Apparent scam targets recorded customer-service calls

Columbia Sportswear is in legal fight over a recorded phone call. SNEWS looks at why these cases actually might be scams.

While clear of one lawsuit Thursday, Columbia Sportswear faces an unrelated legal claim that the company failed to inform callers to its customer service line that their conversations were being recorded.

Attorneys on behalf of Talia Hurst of California claim that Columbia violated the state’s law requiring disclosure of recorded phone calls. While this is law in California, it is not a law in Oregon, where Columbia is headquartered.

Columbia officials couldn’t go into specifics of the ongoing case, but a transcript of the call in question, filed with court and reviewed by SNEWS, seems highly irregular -- with Hurst seemingly insistent to share her social security number with the Columbia customer-service representative instead of her full name.

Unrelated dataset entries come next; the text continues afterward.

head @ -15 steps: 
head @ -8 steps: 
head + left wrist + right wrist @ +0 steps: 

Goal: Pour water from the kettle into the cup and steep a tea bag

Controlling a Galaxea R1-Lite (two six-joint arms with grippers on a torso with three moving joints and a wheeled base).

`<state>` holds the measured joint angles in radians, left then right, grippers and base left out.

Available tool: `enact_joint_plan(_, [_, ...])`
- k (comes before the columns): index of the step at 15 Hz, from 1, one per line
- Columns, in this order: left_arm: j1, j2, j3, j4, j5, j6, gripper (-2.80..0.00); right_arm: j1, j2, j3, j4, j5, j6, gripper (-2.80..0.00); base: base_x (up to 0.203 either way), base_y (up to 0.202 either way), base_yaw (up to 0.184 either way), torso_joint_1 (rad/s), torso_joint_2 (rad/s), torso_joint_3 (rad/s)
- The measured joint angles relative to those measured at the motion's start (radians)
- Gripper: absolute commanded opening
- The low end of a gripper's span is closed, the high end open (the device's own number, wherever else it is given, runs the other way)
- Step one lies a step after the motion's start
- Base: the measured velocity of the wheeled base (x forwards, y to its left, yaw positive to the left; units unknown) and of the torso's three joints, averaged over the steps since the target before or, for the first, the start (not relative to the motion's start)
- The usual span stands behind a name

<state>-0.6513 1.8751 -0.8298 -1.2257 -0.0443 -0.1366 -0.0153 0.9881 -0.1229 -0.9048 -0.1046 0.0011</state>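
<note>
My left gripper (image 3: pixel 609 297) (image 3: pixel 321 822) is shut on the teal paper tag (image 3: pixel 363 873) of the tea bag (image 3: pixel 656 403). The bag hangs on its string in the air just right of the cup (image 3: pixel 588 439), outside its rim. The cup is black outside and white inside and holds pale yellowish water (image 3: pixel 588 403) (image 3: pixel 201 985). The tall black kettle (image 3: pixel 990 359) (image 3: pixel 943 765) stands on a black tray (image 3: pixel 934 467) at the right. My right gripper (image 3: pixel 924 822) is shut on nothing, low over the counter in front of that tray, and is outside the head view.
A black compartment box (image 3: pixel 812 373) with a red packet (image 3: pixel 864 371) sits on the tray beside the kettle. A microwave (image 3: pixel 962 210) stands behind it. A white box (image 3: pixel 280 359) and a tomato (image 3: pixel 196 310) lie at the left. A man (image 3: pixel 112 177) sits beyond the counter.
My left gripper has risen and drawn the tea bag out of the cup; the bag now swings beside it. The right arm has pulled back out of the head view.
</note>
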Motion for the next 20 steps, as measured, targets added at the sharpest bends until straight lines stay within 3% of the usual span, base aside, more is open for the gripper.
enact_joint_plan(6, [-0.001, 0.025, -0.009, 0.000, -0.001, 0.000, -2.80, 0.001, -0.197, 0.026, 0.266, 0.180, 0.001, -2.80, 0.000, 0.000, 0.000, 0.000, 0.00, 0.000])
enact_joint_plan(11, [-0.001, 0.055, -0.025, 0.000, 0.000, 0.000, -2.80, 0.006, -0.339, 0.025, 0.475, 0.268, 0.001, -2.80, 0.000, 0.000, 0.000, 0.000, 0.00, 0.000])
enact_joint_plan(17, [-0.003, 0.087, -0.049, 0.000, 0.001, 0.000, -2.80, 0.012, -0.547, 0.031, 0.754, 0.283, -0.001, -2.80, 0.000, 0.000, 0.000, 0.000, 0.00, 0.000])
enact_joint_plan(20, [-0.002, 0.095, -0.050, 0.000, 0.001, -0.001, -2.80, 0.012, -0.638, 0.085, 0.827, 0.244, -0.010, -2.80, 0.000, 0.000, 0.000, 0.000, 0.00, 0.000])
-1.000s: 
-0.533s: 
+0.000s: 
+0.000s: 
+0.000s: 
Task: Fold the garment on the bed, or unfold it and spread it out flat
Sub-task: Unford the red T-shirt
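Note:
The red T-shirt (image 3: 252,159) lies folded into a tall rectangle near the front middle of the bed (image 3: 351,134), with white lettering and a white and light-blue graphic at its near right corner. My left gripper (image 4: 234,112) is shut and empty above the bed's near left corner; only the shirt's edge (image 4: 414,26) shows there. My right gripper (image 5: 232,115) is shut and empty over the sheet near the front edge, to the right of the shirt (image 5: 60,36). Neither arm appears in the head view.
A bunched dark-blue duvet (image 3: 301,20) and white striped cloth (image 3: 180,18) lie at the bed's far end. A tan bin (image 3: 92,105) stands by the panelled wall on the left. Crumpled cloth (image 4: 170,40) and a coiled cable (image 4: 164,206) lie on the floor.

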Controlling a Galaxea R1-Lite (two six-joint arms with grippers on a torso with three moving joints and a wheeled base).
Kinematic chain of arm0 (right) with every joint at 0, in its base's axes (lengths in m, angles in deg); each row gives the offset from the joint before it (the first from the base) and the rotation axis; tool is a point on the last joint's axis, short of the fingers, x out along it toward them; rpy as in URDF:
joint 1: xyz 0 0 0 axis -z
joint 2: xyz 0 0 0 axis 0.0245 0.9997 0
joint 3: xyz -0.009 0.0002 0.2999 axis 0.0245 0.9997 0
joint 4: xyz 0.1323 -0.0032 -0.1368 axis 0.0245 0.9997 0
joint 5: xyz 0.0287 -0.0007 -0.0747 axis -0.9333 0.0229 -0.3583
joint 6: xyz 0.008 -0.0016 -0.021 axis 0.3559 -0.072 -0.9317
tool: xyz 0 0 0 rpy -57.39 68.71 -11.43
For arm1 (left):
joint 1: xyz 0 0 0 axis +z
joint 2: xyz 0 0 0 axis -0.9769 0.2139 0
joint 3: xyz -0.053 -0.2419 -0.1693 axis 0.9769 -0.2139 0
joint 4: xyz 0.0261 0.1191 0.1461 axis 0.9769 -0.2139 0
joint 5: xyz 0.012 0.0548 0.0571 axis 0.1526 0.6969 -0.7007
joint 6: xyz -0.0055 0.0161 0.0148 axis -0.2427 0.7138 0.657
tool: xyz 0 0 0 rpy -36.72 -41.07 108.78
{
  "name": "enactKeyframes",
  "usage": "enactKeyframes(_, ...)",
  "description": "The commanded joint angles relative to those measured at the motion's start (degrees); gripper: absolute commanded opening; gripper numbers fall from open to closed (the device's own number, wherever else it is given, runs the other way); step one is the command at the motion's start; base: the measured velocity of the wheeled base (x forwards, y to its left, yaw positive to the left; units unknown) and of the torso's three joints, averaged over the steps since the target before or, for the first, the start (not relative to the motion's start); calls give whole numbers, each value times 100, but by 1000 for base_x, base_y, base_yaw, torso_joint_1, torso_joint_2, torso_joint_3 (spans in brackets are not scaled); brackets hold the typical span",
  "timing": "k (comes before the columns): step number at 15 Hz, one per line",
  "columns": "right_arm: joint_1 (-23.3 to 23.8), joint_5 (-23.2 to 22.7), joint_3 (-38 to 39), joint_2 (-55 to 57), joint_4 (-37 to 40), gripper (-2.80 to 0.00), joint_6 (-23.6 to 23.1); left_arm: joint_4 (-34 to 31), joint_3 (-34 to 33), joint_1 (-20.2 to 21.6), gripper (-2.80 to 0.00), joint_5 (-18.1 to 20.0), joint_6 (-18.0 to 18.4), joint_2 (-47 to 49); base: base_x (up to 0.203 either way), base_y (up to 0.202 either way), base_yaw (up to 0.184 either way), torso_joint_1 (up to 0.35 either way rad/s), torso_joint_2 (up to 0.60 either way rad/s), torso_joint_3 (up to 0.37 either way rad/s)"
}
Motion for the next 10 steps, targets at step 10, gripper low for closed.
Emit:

Columbia has proactively taken the case to the U.S. District Court in Portland, Ore., requesting that the charges be dropped based on a number of factors.

The case serves as advice to outdoor companies to cover their legal bases when it comes to informing and recording customer phone calls.

It’s not always a true customer calling, and scammers have plenty of tricks up their sleeves. One example of abusing the law involves the caller asking the customer-service representative to call him/her back, at which point a "spouse" then answers the phone and discloses confidential information. The spouse then claims he/she never knew the call was being recorded, even though the initial caller was informed.